Governance Explainability

Governance explainability is the ability to prove what an organization did about an AI interaction: which policy ran, which entities were redacted, which model was permitted. It addresses Layer 2, distinct from model explainability.

Also known as: Layer 2 explainability, AI accountability evidence, AI decision auditability

What governance explainability is

Governance explainability is the property of an AI system that, for any given interaction, the organization can produce a complete and verifiable account of what it did about that interaction. Not what the model thought. What the organization, through its policy and infrastructure, controlled and recorded.

The output of governance explainability is concrete: a signed record showing the policy version, the redactions applied, the connectors permitted, the model invoked, the user identity, and the outcome. The record is tamper evident, queryable, and presentable to a regulator.

The input does not require any insight into the model’s internal computation. That is the whole point.

The two layers

There are two distinct layers at which an AI system can be made explainable. The industry has spent the last decade conflating them.

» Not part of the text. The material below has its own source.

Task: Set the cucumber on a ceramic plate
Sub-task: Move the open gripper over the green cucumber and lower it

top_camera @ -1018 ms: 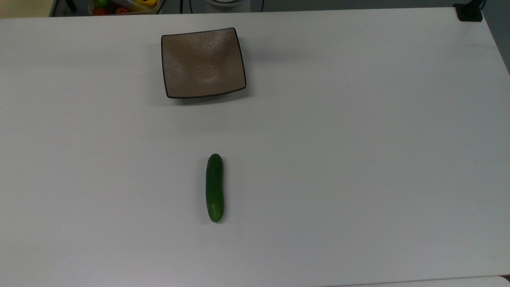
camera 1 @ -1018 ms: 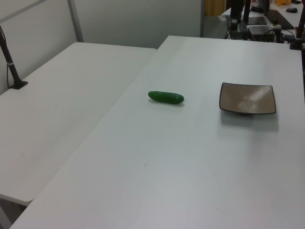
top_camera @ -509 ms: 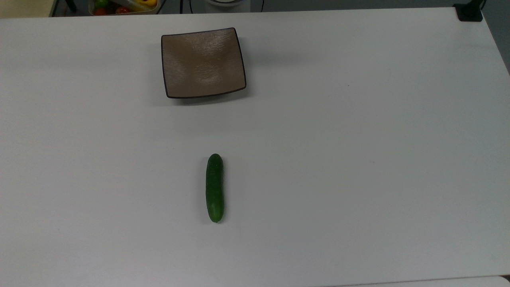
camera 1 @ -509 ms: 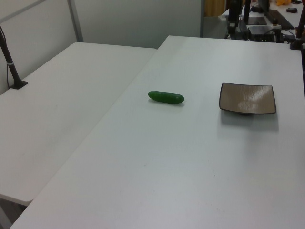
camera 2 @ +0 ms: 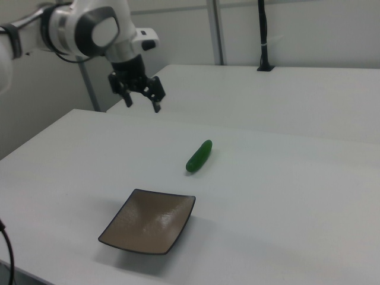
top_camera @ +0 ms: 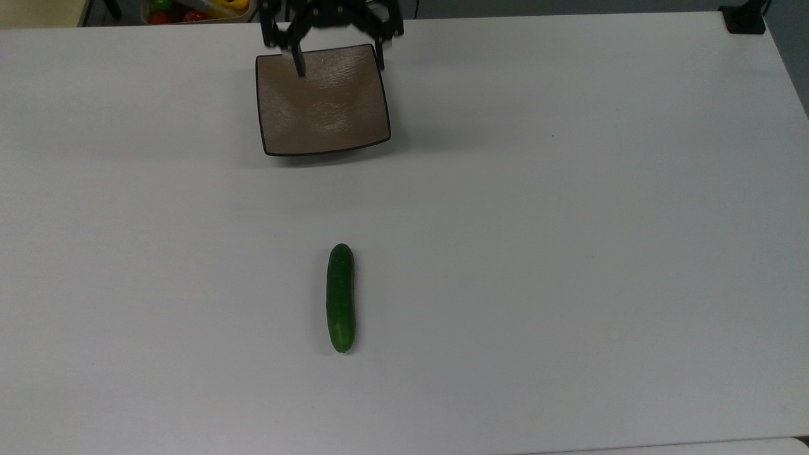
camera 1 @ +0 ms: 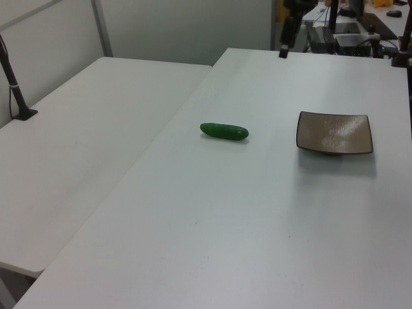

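Cucumber lying flat on the white surface, well apart from everything, untouched. Long axis running up-and-down in the top view, one rounded end toward the bottom edge, the other aimed roughly at the plate. In the right view, same story: tilted line pointing away toward the far side, nothing near it.

Further on, ceramic plate sitting bare on the surface, square, dark-rimmed, corners upturned, nothing in it. Well apart from the cucumber, up toward the top view's top edge and a touch to the top view's left of the cucumber's line.

Furthest back, gripper hanging above the plate's far edge in the top view, fingers spread wide, holding nothing. In the right view, raised well clear of the surface, fingers pointing down, jaws parted. One dark finger dangling in the left view's upper part.

Key relation, judged from here: cucumber lying beyond the plate from the gripper, straight down the top view, so a long reach over the plate needed before any descent. Jaws appearing to span side to side in the top view, across the cucumber's long axis, so probably little wrist turn needed; a pinch at mid-length looking the safest bet against a glossy skin slipping or rolling. Grasp not yet begun.
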Controlling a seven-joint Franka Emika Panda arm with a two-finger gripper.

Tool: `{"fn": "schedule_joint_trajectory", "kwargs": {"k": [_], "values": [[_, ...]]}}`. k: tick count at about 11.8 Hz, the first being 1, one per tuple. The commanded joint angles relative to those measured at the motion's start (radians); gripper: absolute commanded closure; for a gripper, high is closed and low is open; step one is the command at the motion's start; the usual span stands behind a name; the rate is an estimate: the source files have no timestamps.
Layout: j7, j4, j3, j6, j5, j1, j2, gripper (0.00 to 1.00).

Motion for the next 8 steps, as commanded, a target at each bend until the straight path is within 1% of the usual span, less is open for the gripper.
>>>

Layer 1: Model explainability. This is the question of why the model produced a particular output. Methods include LIME, SHAP, integrated gradients, attention map visualization, and increasingly mechanistic interpretability research. For classical machine learning models with hundreds or thousands of parameters, Layer 1 is partially tractable. For modern large language models with hundreds of billions of parameters and stochastic decoding, Layer 1 is essentially open as a research problem. Post hoc rationalizations from an LLM about its own reasoning are not faithful descriptions of its computation.

Layer 2: Governance explainability. This is the question of what the organization did about the AI interaction. Which policy version was in effect. Which input entities were redacted before the prompt left the perimeter. Which model the request was routed to. Which connectors the model was allowed to invoke. Which output the user actually received. Which record was written and signed.

Layer 2 is fully solvable. Every action it describes is deterministic software behavior in code that the organization controls. There is no stochasticity to model and no unsolved interpretability problem to wait on.

When a regulator, auditor, customer, or internal incident responder asks the question that matters, they ask about Layer 2.

Why Layer 2 is sufficient for compliance

Compliance frameworks were not written assuming model explainability is solved. They were written assuming organizations are accountable for the AI systems they deploy. Accountability requires evidence of what was controlled, not evidence of what the model thought.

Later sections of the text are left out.